The previous night of the world revolution2〜A.D.〜

アシュトーリアさんと初めて会った日。

あろうことか、私は彼女を殺そうとしていた。

そう。最初彼女は、私の獲物だったのである。

その夜、私はいつものように路地裏に潜んで、無防備な獲物が通り掛かるのを待っていた。

路上で生活するようになって、私の他人を見る観察眼は、随分と発達していた。

一見しただけで、この人は無害だなとか、この人は相手にしたらヤバいとか、ある程度察知出来るようになっていた。

そうやって私はターゲットを選んでいた。

どんなに細身で軽装で、軟弱そうに見える人でも、この人は相手にすると不味いな、と思ったときには手を出さなかった。

逆に、どんなに俊敏そうで、屈強そうに見えても、この人は勝てると思ったら、容赦なく襲った。

そしてそういうときは、いつも上手く行った。

自分の観察眼には自信があった。文字は読めないし計算も出来ないけど、この観察眼についてだけ言えば、誰にも負けないつもりだった。

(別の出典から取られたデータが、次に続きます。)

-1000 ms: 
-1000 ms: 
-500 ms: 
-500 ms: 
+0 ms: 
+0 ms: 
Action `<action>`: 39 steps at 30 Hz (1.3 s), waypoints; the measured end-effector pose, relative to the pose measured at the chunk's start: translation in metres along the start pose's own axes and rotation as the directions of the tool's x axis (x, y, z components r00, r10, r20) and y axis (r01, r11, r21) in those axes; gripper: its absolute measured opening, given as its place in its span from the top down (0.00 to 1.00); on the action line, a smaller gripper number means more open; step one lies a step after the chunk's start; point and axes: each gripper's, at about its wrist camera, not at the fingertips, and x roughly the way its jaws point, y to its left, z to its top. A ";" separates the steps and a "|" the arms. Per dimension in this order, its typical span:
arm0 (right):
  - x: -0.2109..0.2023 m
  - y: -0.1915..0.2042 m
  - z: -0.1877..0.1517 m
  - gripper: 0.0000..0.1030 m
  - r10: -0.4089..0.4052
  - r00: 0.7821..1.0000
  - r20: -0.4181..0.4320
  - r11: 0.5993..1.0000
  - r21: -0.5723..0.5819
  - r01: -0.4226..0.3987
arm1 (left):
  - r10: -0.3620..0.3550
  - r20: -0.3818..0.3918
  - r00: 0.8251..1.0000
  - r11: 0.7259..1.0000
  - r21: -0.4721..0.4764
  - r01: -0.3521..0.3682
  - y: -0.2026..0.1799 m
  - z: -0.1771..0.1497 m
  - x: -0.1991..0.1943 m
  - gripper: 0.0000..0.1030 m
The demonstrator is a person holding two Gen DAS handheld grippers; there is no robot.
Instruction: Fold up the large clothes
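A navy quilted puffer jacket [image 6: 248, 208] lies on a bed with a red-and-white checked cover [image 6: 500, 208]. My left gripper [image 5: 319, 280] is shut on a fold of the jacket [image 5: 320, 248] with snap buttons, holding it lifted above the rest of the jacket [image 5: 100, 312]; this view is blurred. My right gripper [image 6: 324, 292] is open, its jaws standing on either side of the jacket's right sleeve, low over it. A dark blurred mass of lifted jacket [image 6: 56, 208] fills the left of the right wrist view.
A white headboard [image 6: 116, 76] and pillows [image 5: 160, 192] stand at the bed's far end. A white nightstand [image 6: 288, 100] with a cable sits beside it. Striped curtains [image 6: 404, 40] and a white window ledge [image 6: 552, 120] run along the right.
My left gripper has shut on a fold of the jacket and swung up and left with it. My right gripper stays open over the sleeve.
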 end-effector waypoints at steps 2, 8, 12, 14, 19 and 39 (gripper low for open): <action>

その夜暗がりを軽やかに歩いてきたのは、大丈夫な方の人に見えた。

今でも、見た目だけ見たら、アシュトーリアさんがマフィアのボスだということは信じられない。

今でさえそうなのだから、当時の私に、そんなことが分かるはずがなかった。

絶対に手を出してはいけない人に、手を出してしまった。

愚かにも、私はいつものようにナイフを忍ばせて、通り過ぎようとする彼女の腕を掴んだ。

驚いたような顔をしたアシュトーリアさんの身体に、ナイフを突き刺そうとした。

その動きに、少しの躊躇いもなかった。

しかし、私のナイフが彼女の身体に刺さることはなかった。

気がついたら、私なんかよりずっと素早い動きで、ナイフを握る私の手ががっちりと掴まれていた。

奇襲した私の方が驚くなんて、おかしな話だ。

アシュトーリアさんは素早く私のナイフを奪い取り、地面に捨てた。

同時に、片手で私の腕を掴んだまま捻り上げ、もう片方の手で拳銃を抜き、私のこめかみに銃口を向けた。

こうされると、私に為す術はない。

「全くもう…。手癖の悪い子ね」

およそ10年前、初めて出会ったとき、彼女が私に言った第一声がこれだった。

呆れたような、それでいて優雅で楽しげな声音だったことを覚えている。